Lanches ao longo do dia são importantes para estabilizar os níveis de açúcar no sangue e evitar o excesso de fome. Uma combinação de proteína com carboidratos complexos é a melhor opção, pois fornecerá uma quantidade de energia mais duradoura até a próxima refeição. Apontar para dois a quatro lanches por dia, dependendo de suas necessidades calóricas.
Ovos com torradas
A proteína nos alimentos que ingerimos é digerida em aminoácidos que são usados posteriormente para substituir proteínas em nossos corpos e construir músculos, explica o Centers for Disease Control. Um lanche superior para adicionar proteínas saudáveis são os ovos. Os ovos são baixos em calorias em comparação com outras opções de proteínas, com apenas 70 calorias por ovo grande. Combine isso com uma porção de torrada de trigo integral e isso adiciona fibra extra através de um carboidrato complexo. Certifique-se de que seu pão lista trigo integral para garantir um carboidrato complexo com sua proteína.
Aipo e Manteiga de Amendoim
A manteiga de amendoim combinada com aipo é um lanche complexo, nutritivo e rico em proteínas. A Escola de Saúde Pública de Harvard afirma que pesquisas recentes sobre nutrição mostram que pessoas que comem regularmente nozes têm menos probabilidade de sofrer ataques cardíacos ou morrer de doenças cardíacas do que aqueles que raramente as comem. Além disso, o aipo é uma ótima opção com manteiga de amendoim ou nozes, porque é pobre em calorias, rico em fibras e é um carboidrato complexo. Para maior doçura, tente colocar as passas por cima da manteiga de amendoim.

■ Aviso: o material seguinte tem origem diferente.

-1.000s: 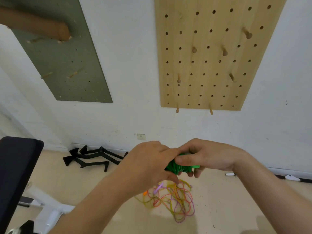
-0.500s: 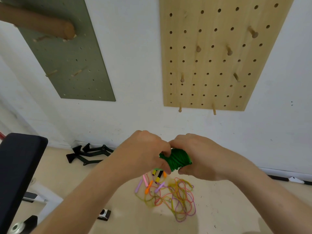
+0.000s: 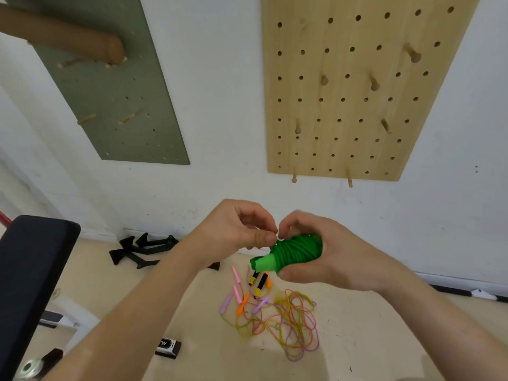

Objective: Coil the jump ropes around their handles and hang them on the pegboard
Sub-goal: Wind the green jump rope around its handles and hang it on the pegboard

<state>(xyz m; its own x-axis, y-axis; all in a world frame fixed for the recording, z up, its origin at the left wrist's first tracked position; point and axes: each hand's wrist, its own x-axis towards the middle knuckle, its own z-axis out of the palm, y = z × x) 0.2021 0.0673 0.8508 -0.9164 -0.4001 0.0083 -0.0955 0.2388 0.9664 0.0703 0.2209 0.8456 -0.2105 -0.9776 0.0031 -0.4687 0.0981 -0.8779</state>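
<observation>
My right hand grips a green jump rope coiled tightly around its light-green handles, whose ends poke out to the lower left. My left hand is just left of the coil, thumb and forefinger pinched together at the rope's top edge. On the floor below lies a tangled pile of pink, orange, purple and yellow jump ropes with their handles at its left. The wooden pegboard hangs on the wall above, carrying several bare pegs.
A green pegboard with a thick wooden dowel hangs at upper left. A black padded bench stands at the left edge. Black push-up bars lie by the wall. A small black-and-white box lies on the floor.
Both hands rose a little. My right hand turned the coil so the handle ends show, and my left hand opened off the bundle to pinch at its top.
</observation>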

Iogurte e Cereais Integrais
O Centro Médico da Universidade de Maryland afirma que carboidratos complexos encontrados em cereais integrais podem fornecer vitaminas, minerais e fibras importantes para a saúde de um indivíduo. O emparelhamento de cereais com iogurte é um lanche perfeito porque o iogurte é rico em proteínas e bactérias benéficas, e pode ajudar no sistema digestivo. Procure iogurte com pouca ou sem gordura e não deixe de ler os rótulos para garantir que o cereal seja feito com grãos integrais. Para tornar este lanche um pouco mais doce, adicione algumas frutas secas ou frescas.
Hummus e Veggies
Hummus é uma propagação feita a partir de grão de bico que vem em vários sabores diferentes, como alho ou pimenta vermelha. O feijão, que pertence à família das leguminosas, é uma fonte de proteína. O feijão também é rico em fibras, baixo em calorias e fornece vitaminas e minerais. Emparelhe o molho com vegetais que fornecem carboidratos complexos. As melhores opções são cenoura, aipo, brócolis, couve-flor e pepino. Hummus também é uma boa propagação em sanduíches ou biscoitos. Espalhe sobre pão integral, bolachas integrais ou torradas com trigo moído.